I Pitched CORTEX and Secured My First Pre-seed Funding (As a SOLO Founder)
A story about perseverance, unexpected validation, and what it means to step into a room as the only solo founder.
November 29, 2025
1. The Journey No One Sees
Most people only saw the pitch: confident delivery, clean slides, and a polished product. What they did not see were the long nights, the burnout, the doubt, and the moments where I questioned whether I could keep up with everything happening in my life. Cortex was not built in peaceful conditions. It came together in short bursts between responsibilities, often late at night when everyone else was asleep.
The chaos shaped it more than anything else.
2. Walking Into the Room Alone
When I entered the Dachuang pitch room, the contrast was obvious. Every other group had multiple members. Some had Olympiad backgrounds. Some had YC experience. Some had deep technical or computer science training.
And then there was me. A molecular bioscience major who spends most of his time around lab equipment and research papers. A lab nerd who somehow built a productivity tool and infiltrated a space far from his original expertise.
But I reminded myself that Cortex started because the problem was personal. It came from a real need. I was not pretending to be someone else. I was simply presenting something that grew out of my own experience. Once I began speaking, the nerves disappeared. I was not pitching an idea. I was sharing a part of my story.
3. The Hard Questions That Made Me Better
The Q&A was difficult. The judges asked about AI costs, user engagement metrics, reliability of my analytics, and scalability. These were serious questions from people who have built successful tools and knew exactly what to look for.
I answered honestly.
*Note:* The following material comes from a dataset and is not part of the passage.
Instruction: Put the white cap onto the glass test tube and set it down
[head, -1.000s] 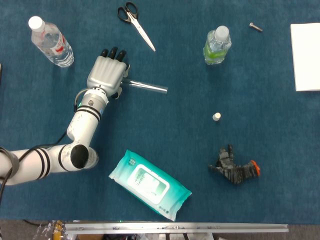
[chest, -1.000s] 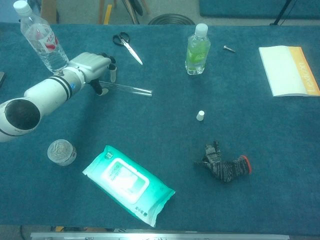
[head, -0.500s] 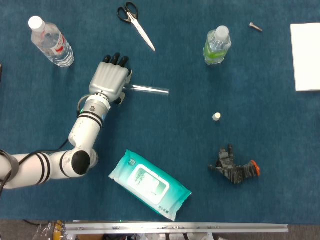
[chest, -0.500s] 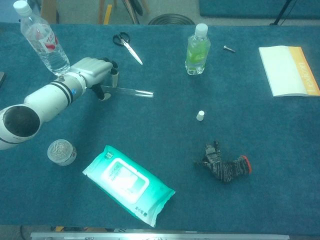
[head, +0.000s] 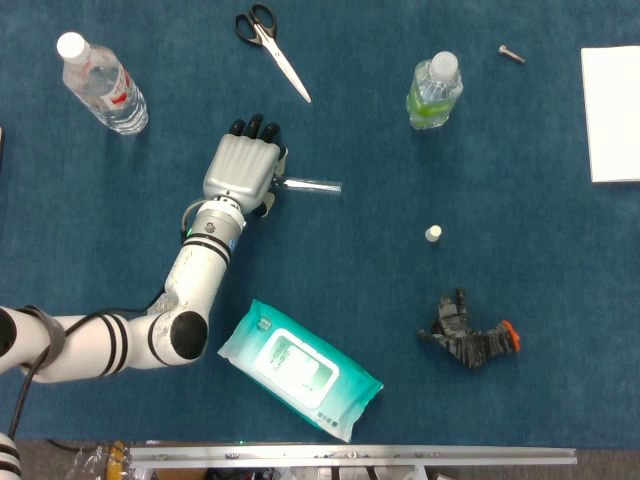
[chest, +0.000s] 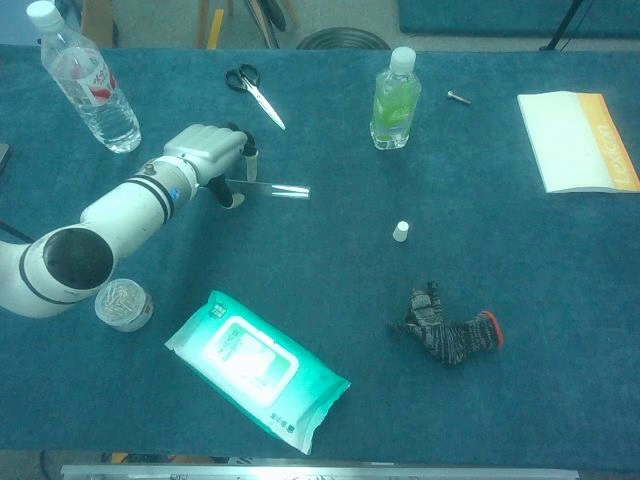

I admitted that my tracking is still developing, that student testers behave differently from paying users, and that some features are still being built. For a moment I wondered if I was too honest.
But then one judge smiled and said, "I have a lot of questions, which is usually a good thing."
Another judge added, "It feels like you have been doing this for a while."
And as I walked out, a third quietly said, "Straight out of Shark Tank."
Hearing that, especially as someone who comes from a research lab background, felt surreal. It was the moment I realized I belonged in that room even if my path was unconventional.
4. The Moment After the Pitch
What happened after the pitch meant even more. One of the judges approached me and said, "We need to talk after this." She did not say that to anyone else.
That simple comment, coming from someone who understands the startup journey deeply, felt like confirmation that the work I have been putting in all semester was finally visible.
5. What Dachuang Really Represented
Dachuang was not just a pitch competition for me. It was a checkpoint in my personal journey. This semester was emotionally heavy, academically intense, and mentally exhausting. Presenting something I built from scratch forced me to see how much I have grown.
I realized I have become more disciplined, more resilient, and more confident in my ability to build things. Even though I was the only solo founder in the room, I felt prepared.
6. The Lesson I Am Taking Away
This experience taught me that progress often feels invisible until one moment brings clarity. Some months feel stagnant or overwhelming. Some periods make you question everything.
But if you keep showing up, even when you feel unqualified or unsure, things eventually connect.
My pitch was not perfect. Cortex is not finished. My metrics are not flawless. But I showed up, and that made all the difference.
Perseverance is not dramatic. It is consistent. And sometimes consistency over one intense semester is enough to unlock the next chapter.
If you go into something, with god by your side, knowing that you've already won, then the only thing that can stop you is yourself.